Colaborador do show "Fa-Tal", de Gal, ele dirigiria "Luiz Gonzaga Volta Pra Curtir" em 1972. Amigo de Dedé e Caetano, esteve vinculado às agitações tropicalistas desde a juventude.
 
O artista plástico Hélio Oiticica - seu grande chapa no período em que residiu em Nova York, a partir de 1977 - celebrou a amizade no filme "Brasil Jorge, Homenagem a Jorge Salomão".

No cinema, o poeta atuou em "A múmia volta a atacar", de Ivan Cardoso, e "Perigo Negro", de Rogério Sganzerla. Sua estreia literária aconteceu na revista "Navilouca", criada por Waly e Torquato, mas seu primeiro livro veio somente aos 47 anos: Mosaical, de 1994.

Daí em diante os intervalos se fizeram menores: "O Olho do Tempo", de 1995, "Campo da Amerika", de 1996, "Sonoro", de 1998, "Conversa de Mosquito" e "A Estrada do Pensamento", de 2011, "Alguns poemas e %2b alguns", de 2016. Em 2019, suas obras completas foram reunidas num só volume, "7 em 1", lançado pela editora Gryphus.

Apesar dessa trajetória, dizia-se mais malabarista do que poeta. "É que Jorge é um poeta-malabarista: um malabarista enquanto poeta e um poeta enquanto malabarista", observou o escritor Antonio Cicero na orelha de "Alguns poemas".

Jorge Salomão cumpriu a vocação poética numa vida de zíngaro, quase sempre sem dinheiro, entre hotéis e pensionatos, com a alegria no volume máximo. "Sou tomado por ímpetos dionisíacos e nunca vou trair esse espírito", ele repetia em Salvador, no verão deste ano.

Nos anos 80, Salomão virou letrista de sucessos radiofônicos como "Noite" e "Pseudo-blues", gravadas respectivamente por Zizi Possi e Marina Lima, ambas compostas com Nico Rezende.
 
Além dessas, fez a letra de "Sudoeste", com Adriana Calcanhotto, e "Natureza Humana", versão de "Human Nature", hit de Michael Jackson vertido para o português em sua única parceria com Waly.

Nos últimos meses, Salomão acompanhou as gravações de seu álbum "Poéticas", a ser lançado este ano pelo Selo Sesc-SP, com produção de Luiz Nogueira e direção musical de Mário Gil.

Artistas como Wanderléa, Frejat, Renato Braz, Zeca Baleiro, Monica Salmaso e Jussara Silveira, entre outros, participam do disco festivo. Em 2007, gravara o álbum "Cru Tecnológico" (Biscoito Fino).
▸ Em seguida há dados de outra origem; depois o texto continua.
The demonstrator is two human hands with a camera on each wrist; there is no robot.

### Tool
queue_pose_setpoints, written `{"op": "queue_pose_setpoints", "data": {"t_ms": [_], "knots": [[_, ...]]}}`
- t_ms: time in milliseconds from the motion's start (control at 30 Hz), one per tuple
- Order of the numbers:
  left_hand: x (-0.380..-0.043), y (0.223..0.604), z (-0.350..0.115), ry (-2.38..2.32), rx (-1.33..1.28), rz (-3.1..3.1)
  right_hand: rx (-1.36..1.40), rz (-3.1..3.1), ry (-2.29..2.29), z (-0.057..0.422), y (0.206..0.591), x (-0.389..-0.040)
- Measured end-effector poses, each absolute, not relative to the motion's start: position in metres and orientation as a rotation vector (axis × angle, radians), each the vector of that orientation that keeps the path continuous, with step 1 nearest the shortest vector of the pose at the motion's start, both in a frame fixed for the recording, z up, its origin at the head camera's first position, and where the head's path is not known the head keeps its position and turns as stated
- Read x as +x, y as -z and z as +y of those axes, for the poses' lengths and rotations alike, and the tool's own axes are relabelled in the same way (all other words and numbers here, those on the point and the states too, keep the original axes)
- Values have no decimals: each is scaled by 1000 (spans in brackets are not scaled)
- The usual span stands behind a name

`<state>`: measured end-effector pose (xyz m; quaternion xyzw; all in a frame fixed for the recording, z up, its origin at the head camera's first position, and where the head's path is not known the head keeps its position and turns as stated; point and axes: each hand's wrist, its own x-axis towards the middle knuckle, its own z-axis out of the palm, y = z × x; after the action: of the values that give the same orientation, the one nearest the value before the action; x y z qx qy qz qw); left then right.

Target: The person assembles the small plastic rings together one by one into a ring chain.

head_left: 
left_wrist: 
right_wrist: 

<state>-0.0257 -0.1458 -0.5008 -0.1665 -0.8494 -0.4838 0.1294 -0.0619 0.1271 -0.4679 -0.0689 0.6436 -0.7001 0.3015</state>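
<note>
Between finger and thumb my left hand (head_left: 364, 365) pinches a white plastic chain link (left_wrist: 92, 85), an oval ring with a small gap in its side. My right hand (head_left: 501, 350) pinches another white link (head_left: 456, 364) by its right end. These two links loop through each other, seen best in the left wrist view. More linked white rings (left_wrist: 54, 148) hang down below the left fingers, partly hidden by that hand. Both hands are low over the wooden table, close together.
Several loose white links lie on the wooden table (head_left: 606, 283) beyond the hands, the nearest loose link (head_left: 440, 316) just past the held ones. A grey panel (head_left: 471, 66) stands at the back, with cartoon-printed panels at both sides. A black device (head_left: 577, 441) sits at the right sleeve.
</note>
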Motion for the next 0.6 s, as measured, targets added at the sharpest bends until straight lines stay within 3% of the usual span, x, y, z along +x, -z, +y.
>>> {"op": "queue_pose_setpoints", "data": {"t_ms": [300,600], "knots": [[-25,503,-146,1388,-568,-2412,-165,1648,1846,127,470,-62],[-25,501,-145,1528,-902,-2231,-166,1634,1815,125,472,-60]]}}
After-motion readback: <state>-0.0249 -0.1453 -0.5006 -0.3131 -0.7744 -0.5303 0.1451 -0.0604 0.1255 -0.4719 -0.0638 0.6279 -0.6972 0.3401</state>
Um dia antes da cirurgia cardíaca, equilibrando no peito os cristais espalhados por seu filho, João, que veio de Nova York para acompanhá-lo, Salomão leu um poema escrito no leito do hospital Souza Aguiar, onde se internou pela primeira vez: "Tem horas que me camuflo/ Tem horas que sou molusco/ Tem horas que nada sei/ Tem horas que sou Man Ray".

Suas maiores admirações artísticas eram Bertolt Brecht, Andy Warhol, Maria Callas, Allen Ginsberg, Glauber Rocha e Caetano Veloso, que o homenageou em "O Conteúdo": "E por isso eu canto essa canção - Jorge Salomão". Por trás de "Jeca Total", de Gilberto Gil, estava ainda o baiano de antenas inquietas.

Mas a síntese veio de voz própria, no hospital: "Tem horas que nada pareço, sem chão nem teto/ Tem horas vários retratos/ Tem horas que sou possível/ Tem horas escuridão". Deixa um filho, o artista plástico João Salomão.